**Dataset content**
#####
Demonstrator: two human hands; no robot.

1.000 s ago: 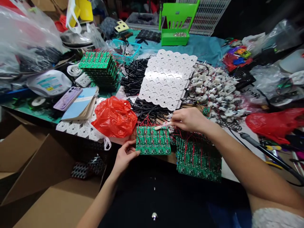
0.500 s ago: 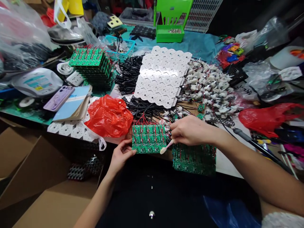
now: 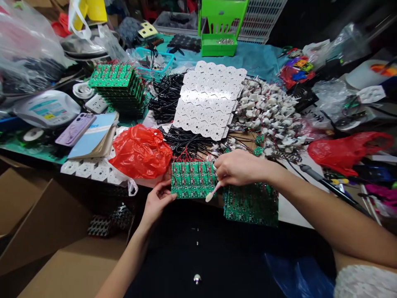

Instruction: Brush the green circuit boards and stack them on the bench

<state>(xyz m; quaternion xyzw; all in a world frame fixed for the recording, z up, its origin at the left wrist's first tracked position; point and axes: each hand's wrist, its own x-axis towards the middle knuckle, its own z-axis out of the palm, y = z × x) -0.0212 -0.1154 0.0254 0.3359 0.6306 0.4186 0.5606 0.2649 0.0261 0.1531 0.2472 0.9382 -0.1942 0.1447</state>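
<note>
A green circuit board panel [image 3: 192, 180] with red and black wires lies at the table's front edge. My left hand [image 3: 156, 203] grips its lower left corner, thumb on top and fingers at the side. In my right hand [image 3: 237, 167], closed around the handle, is a toothbrush [image 3: 211, 195]; its pale bristle head is at the panel's lower right corner. Whether the bristles touch the board I cannot tell. Under my right wrist, a stack of more green circuit boards [image 3: 251, 205] lies at the edge, partly covered by the forearm.
A red plastic bag [image 3: 141, 152] sits left of the panel. Behind it are white perforated sheets [image 3: 209, 99], black cables [image 3: 167, 97] and a heap of white wired parts [image 3: 269, 116]. A tall stack of boards [image 3: 113, 76] stands back left; a soldering iron [image 3: 313, 172] lies at right.
The whole view has shifted slightly. My right hand and the toothbrush have moved a little to the left along the panel's lower edge; my left hand keeps its grip on the corner.
</note>
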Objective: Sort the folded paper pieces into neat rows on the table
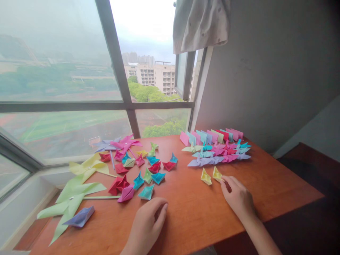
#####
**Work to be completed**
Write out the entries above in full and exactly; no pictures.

**Output**
Demonstrator: two human hands; no robot.

1.000 s ago: 
0.500 s ago: 
now: 

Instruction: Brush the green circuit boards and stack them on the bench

<state>(xyz m; quaternion xyzw; all in a world frame fixed for the recording, z up, its origin at the left wrist's first tracked position; point and axes: each hand's wrist, its own x-axis towards the middle knuckle, its own z-axis out of the palm, y = z × x) -0.0212 -0.1154 0.0254 0.3359 0.6306 0.4186 0.5606 0.2649 0.0261 0.1531 0.2472 0.9382 -0.1942 0.1447</state>
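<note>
A green circuit board panel [image 3: 192, 180] with red and black wires lies at the table's front edge. My left hand [image 3: 156, 203] grips its lower left corner, thumb on top and fingers at the side. In my right hand [image 3: 237, 167], closed around the handle, is a toothbrush [image 3: 211, 195]; its pale bristle head is at the panel's lower right corner. Whether the bristles touch the board I cannot tell. Under my right wrist, a stack of more green circuit boards [image 3: 251, 205] lies at the edge, partly covered by the forearm.
A red plastic bag [image 3: 141, 152] sits left of the panel. Behind it are white perforated sheets [image 3: 209, 99], black cables [image 3: 167, 97] and a heap of white wired parts [image 3: 269, 116]. A tall stack of boards [image 3: 113, 76] stands back left; a soldering iron [image 3: 313, 172] lies at right.
The whole view has shifted slightly. My right hand and the toothbrush have moved a little to the left along the panel's lower edge; my left hand keeps its grip on the corner.
</note>
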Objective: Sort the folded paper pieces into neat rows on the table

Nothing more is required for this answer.